The next day, a new person came to the same hostel room I was staying. He seemed quite reserved, and laid in his bed as soon as placing his belongings in his locker. Since I woke up that morning, I was contemplating whether to watch the Inter game in one of the legendary stadiums of football world, San Siro. He seemed like the type of person who would be interested in football, so I asked whether he wanted to come with me. Surprising me with his adventurousness and spontaneity —which are important qualities I cherish in people—he jumped out of his bed and dressed to join me to the game. Even though we arrived at the stadium after the game started and could not buy tickets, we still made the best of the situation and went to a nearby bar to watch the game with a group of policemen on duty for the game. After getting to know each other at the bar, and hitting it off well, we planned to head to the famous shores of Italy's Lake Como for another adventure the next day.
He was a Brazilian boy doing a Euro Trip after spending six months in a language school in England, and I was a Turkish girl traveling to New York with a dreaded stop over in Milan in her semester break. Even though João and I had known each other for only a day, we were comfortable in our interactions as if we had known each other for much longer. When we arrived at Lake Como, we boarded a small boat, looked out at the lake, conversed, looked out at the lake, kissed, looked out at the lake, took the funicular to the top of a mountain, looked out at the lake, hiked up the hillside for a panoramic view, looked out at the lake, kissed again, and it was just so tranquil.
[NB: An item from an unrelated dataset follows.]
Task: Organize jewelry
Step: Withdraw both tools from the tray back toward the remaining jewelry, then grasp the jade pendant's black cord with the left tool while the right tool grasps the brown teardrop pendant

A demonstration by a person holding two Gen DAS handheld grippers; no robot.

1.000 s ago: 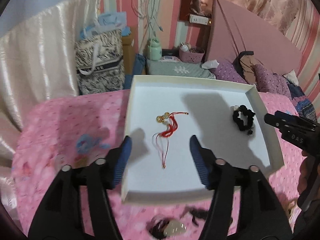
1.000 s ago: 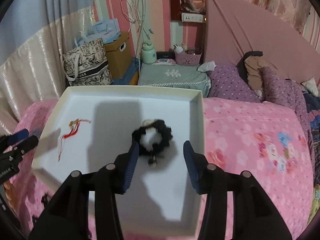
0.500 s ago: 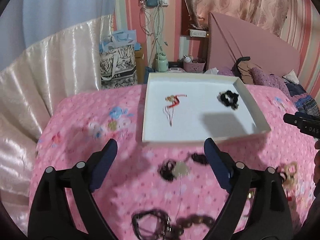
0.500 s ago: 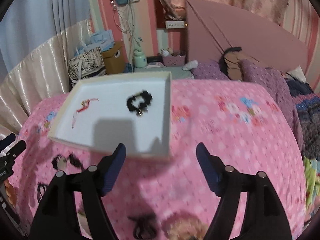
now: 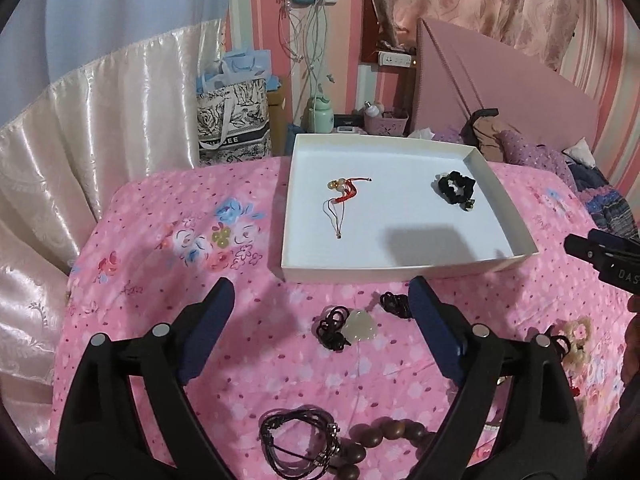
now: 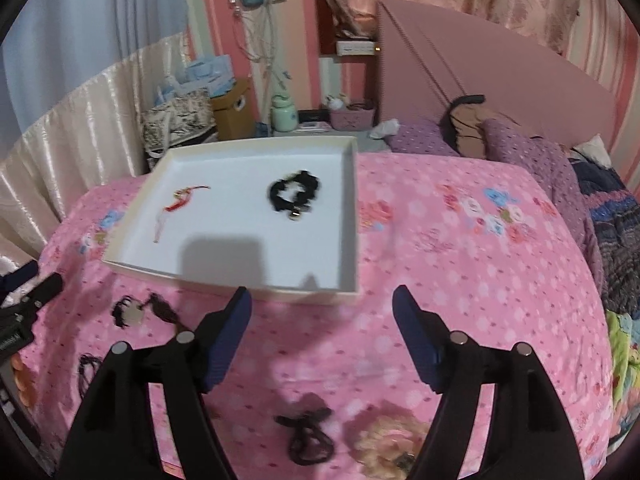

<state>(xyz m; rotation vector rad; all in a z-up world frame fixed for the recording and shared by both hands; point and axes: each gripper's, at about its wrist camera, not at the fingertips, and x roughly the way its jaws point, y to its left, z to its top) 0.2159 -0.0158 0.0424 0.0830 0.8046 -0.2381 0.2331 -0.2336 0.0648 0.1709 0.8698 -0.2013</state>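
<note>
**Two pieces in the tray, the rest waiting on the bedspread**

The pink flowered bedspread (image 5: 168, 312) fills most of both views, and the shallow white tray (image 5: 384, 272) sits on it toward the far side. By my reading the sorting is at an early stage: only two pieces lie inside the tray, well apart from each other, while at least five more are spread on the cloth in front of it.

Inside the tray, the black scrunchie (image 5: 456, 190) lies near the right wall, a small metal charm at its near edge. The red cord charm (image 5: 346, 196) lies left of the middle, thin loose strands trailing toward the camera and gold beads at its far end.

On the cloth, the wooden bead bracelet (image 5: 380, 440) and the dark cord bracelets (image 5: 296, 440) lie nearest, touching. Further on sits the pale stone pendant (image 5: 360, 326) on a tangled black cord, with a small dark knot just beside it. A cream hair tie (image 5: 576, 340) lies off to the right.

The left gripper (image 5: 320, 312) has its fingers spread wide with nothing between them, above the pendant. The right gripper (image 6: 322, 314) is likewise spread and empty, above a black cord (image 6: 308, 436) and a fluffy blond piece; that view is blurred.
</note>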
He was great to hold hands with. He was great to share a silence with. In my head I thought, everything happened for a reason.
It takes people a very long time to maintain a comfortable silence without worrying about what they are thinking. I realized that with my once a best friend of 10 years we could not share comfortable silences. Maybe our relationship did not stand the test of time because of that. My silent yet comfortable times with this adventurous guy, whose name I will never be able to pronounce properly, made me realize that it was not bad after all that I parted ways with this old friend. It would have been too easy to have stayed in Istanbul, postponed my ticket to Milan to a day before my flight to New York, watched an episode of Friends, ate a meal that I would order in, and be mad at her. Every breath I took on the banks of Lake Como, I have felt a little more at ease with my new friend, with letting my old friend go for good, and allowing myself to be open to every part of this experience.
My fondest memory of that day is going to Matteo's house for dinner that night with João after coming back from Lake Como. João and I felt like local Milanese people with a bottle of wine in our hand as we took the train to Matteo's house. We enjoyed our wine, feasted on home-cooked pasta with pesto, and shared many laughs at Matteo's house. At the end of the night, I left Milan for catching my flight to New York, and João left the day after me for Lyon.